*How to complete this task:* The answer must be every line of the records below that contains the word "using", copied out.

Information shown Start Marker

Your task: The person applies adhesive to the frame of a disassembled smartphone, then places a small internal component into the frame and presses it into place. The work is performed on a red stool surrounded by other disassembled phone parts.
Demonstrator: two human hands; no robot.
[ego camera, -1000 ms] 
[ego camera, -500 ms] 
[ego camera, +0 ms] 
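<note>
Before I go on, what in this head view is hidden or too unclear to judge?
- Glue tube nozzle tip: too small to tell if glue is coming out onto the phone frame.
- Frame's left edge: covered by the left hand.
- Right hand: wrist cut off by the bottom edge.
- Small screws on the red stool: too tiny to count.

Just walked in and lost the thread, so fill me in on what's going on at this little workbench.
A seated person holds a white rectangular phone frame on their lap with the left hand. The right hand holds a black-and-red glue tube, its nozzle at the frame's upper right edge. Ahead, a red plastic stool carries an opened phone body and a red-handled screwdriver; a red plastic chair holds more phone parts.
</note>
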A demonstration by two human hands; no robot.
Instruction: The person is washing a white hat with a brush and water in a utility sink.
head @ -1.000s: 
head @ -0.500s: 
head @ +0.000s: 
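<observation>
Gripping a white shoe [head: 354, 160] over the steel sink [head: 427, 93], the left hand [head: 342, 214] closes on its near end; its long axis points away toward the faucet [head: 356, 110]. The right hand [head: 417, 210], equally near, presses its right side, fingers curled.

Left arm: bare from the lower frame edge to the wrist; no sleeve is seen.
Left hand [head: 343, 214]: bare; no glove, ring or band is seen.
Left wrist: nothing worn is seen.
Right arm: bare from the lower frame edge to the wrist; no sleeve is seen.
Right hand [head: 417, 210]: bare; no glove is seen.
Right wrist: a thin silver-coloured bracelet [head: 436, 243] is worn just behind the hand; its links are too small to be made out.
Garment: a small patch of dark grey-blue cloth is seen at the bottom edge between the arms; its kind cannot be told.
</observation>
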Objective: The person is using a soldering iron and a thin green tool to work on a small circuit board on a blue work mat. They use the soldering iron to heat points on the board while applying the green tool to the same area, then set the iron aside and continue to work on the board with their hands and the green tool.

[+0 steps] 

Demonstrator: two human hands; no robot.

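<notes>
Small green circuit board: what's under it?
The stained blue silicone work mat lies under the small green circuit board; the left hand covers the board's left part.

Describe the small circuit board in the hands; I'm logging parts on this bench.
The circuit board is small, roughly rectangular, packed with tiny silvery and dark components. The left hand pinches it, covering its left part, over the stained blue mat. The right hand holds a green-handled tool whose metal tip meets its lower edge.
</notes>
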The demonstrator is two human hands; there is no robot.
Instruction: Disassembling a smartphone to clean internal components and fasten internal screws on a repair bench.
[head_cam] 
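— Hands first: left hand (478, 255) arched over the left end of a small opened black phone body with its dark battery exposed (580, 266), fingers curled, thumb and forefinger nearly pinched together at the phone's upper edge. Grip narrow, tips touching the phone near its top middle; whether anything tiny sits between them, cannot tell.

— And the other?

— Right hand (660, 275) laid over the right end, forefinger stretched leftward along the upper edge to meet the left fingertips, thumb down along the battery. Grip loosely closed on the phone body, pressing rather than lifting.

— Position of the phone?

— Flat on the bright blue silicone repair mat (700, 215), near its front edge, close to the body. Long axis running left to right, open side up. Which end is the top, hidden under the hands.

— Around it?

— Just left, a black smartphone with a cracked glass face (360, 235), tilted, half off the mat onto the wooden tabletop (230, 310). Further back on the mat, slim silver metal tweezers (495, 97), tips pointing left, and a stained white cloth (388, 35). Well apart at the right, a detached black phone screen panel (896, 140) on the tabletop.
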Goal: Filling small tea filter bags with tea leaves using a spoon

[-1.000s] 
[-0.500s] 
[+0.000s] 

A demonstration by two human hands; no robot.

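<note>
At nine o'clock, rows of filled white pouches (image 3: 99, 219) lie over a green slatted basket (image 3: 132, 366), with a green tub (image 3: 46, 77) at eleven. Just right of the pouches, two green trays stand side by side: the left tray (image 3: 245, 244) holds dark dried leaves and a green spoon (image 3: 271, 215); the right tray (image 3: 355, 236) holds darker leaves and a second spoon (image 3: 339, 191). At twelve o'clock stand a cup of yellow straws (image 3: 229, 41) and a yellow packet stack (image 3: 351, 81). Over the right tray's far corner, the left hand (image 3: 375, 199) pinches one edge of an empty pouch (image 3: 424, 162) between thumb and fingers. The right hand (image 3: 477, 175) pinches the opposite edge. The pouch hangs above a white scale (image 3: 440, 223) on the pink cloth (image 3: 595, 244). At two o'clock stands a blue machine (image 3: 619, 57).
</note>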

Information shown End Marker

*Result for this exercise:*
Objective: The person is using a soldering iron and a thin green tool to work on a small circuit board on a blue work mat. They use the soldering iron to heat points on the board while applying the green tool to the same area, then set the iron aside and continue to work on the board with their hands and the green tool.
Goal: Filling small tea filter bags with tea leaves using a spoon

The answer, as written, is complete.